# Carving with an axe : Fiskars X5 & Gransfors Bruks swedish carving axe



## T22T (Jun 20, 2014)

I have GB for almost 2 years now (c/a 110 Euro) and I got X5 on sales yesterday (c/a 21 Euro -- regular price here c/a 42 Euro).

From the point of slingshot making question is whether more than 5 times cheaper X5 will do the job .

Quick Answer is YES.

Direct comparison would not be fair for GB is a professional tool with best steel and holds the edge indefinitely (with lighter work). Its head is almost 1 kg etc.

But X5 is made of good steel, very light and small and one can say pocketable and at the sale price is more than worth every cent.

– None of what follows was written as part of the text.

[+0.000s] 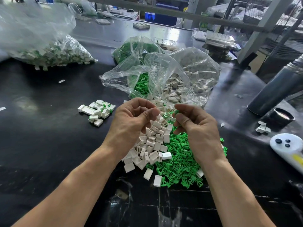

It comes with surprisingly well made sheath (they would charge 20 Euros for such a sheath only) and it is ideal for hiking and smaller jobs.

X5 brief test (few cuts on the fork in the picture) was ok i.e. cuts well and one has good control with it. I would love it even more if the head was a bit heavier like 0,5 kg, but again, for slingshots is more than fine. Best of all is it small size .


----------



## Tentacle Toast (Jan 17, 2013)

Nice post, man...thanks for sharing!

Do you like Estwings? They're cheap & basic, but I've got a weird thing for em' (even got a black "limited edition" one, because I'm a gullible fanboy like that)...


----------



## MagicTorch100 (Jun 4, 2013)

Good review - I use Hultafors, I've got a carving axe, long handled and a mini version, kubman or something similar I think it's called.

I like the heavier heads but prefer the short handle for slingshots, bowl carving, spoons that kind of thing.


----------



## rockslinger (Nov 16, 2010)

Those are both very nice.

Here's what I use, cut down from a rusty old hatchet. http://slingshotforum.com/topic/31756-rough-out-hatchet/


----------



## T22T (Jun 20, 2014)

Tentacle Toast said:


> Nice post, man...thanks for sharing!
> 
> Do you like Estwings? They're cheap & basic, but I've got a weird thing for em' (even got a black "limited edition" one, because I'm a gullible fanboy like that)...


I do not know those, american brand ?


----------



## rockslinger (Nov 16, 2010)

T22T said:


> Tentacle Toast said:
> 
> 
> > Nice post, man...thanks for sharing!
> ...


http://www.knifecountryusa.com/store/product/156926.156955/estwing-axes-e44ase-estwing-camper-s-axe-special-edition.html


----------